------ Information provided
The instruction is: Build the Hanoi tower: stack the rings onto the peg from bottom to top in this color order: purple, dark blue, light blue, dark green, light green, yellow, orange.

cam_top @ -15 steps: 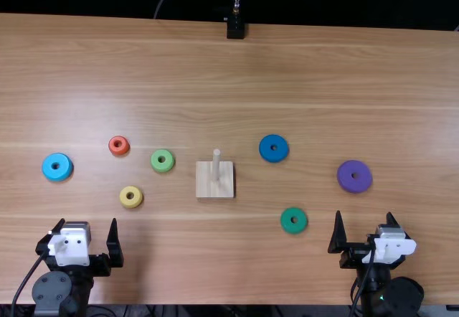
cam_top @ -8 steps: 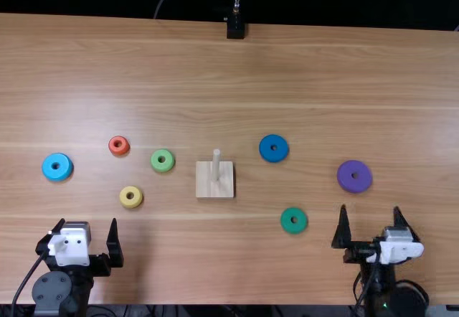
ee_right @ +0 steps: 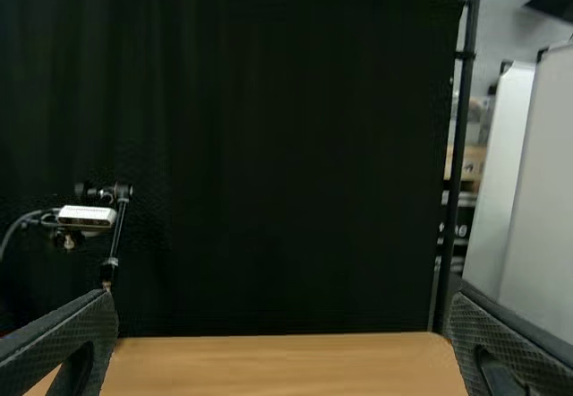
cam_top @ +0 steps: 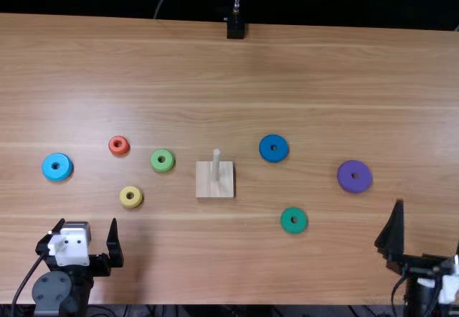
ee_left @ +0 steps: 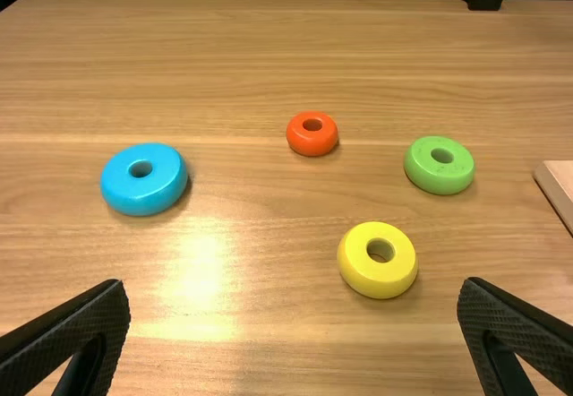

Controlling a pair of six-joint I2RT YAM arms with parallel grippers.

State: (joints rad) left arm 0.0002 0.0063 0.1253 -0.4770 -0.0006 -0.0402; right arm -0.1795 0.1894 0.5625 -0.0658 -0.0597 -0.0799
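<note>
My right gripper [cam_top: 428,224] is spread wide and empty (one finger mostly cropped by the top view's right edge), my left gripper [cam_top: 87,220] also spread and empty, with all seven rings [cam_top: 346,181] flat on the table [cam_top: 237,259], split either side of the peg [cam_top: 216,161].

Left arm [cam_top: 54,293]: in from bottom edge, top view; white-cased wrist [cam_top: 70,248].
Left gripper [cam_top: 87,221]: directed forward, angled down; black fingers [ee_left: 70,331] spread wide, nothing between the pads.
Right arm [cam_top: 419,295]: lower right corner, top view, partly cut by the edge.
Right gripper [cam_top: 429,222]: directed forward, pitched nearer level than left; fingers wide apart, nothing gripped.
</note>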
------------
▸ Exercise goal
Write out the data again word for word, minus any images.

▸ Answer to this task
The instruction is: Build the Hanoi tower: stack the rings onto the peg from bottom to top in this color order: purple, dark blue, light blue, dark green, light green, yellow, orange.

cam_top @ -15 steps: 
cam_top @ -8 steps: 
ee_right @ +0 steps: 
cam_top @ +0 steps: 
ee_left @ +0 steps: 

Controlling a pair of six-joint I2RT YAM arms with parallel grippers.

State: (joints rad) left arm 0.0002 0.0063 0.1253 -0.4770 -0.0006 -0.0402; right arm -0.1795 0.1894 0.5625 -0.0658 -0.0597 -0.0799
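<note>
My right gripper [cam_top: 428,224] is spread wide and empty (one finger mostly cropped by the top view's right edge), my left gripper [cam_top: 87,220] also spread and empty, with all seven rings [cam_top: 346,181] flat on the table [cam_top: 237,259], split either side of the peg [cam_top: 216,161].

Left arm [cam_top: 54,293]: in from bottom edge, top view; white-cased wrist [cam_top: 70,248].
Left gripper [cam_top: 87,221]: directed forward, angled down; black fingers [ee_left: 70,331] spread wide, nothing between the pads.
Right arm [cam_top: 419,295]: lower right corner, top view, partly cut by the edge.
Right gripper [cam_top: 429,222]: directed forward, pitched nearer level than left; fingers wide apart, nothing gripped.
</note>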

That is the complete answer to the exercise.